What you are asked to do> Return all of the data exactly as written, without the pictures.

Input data>
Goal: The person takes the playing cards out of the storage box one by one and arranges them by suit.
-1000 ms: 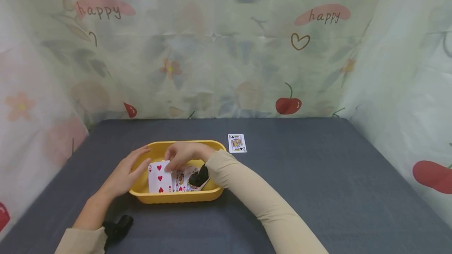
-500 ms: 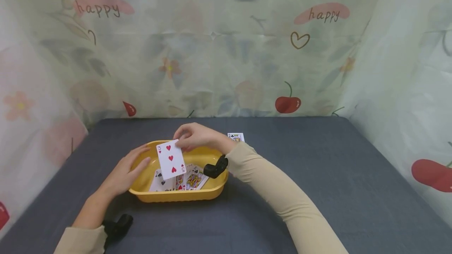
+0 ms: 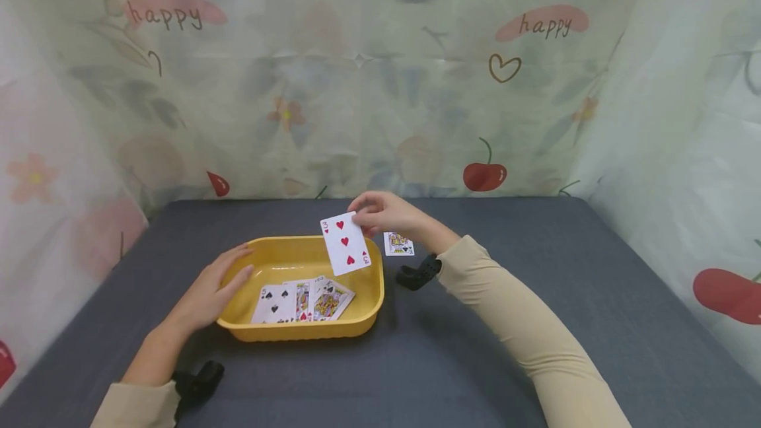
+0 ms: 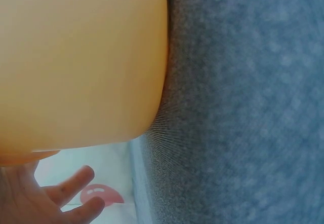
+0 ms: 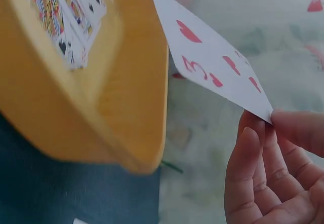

Exercise output>
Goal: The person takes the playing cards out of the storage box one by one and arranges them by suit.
-1000 ms: 
-500 ms: 
+0 ms: 
+0 ms: 
+0 ms: 

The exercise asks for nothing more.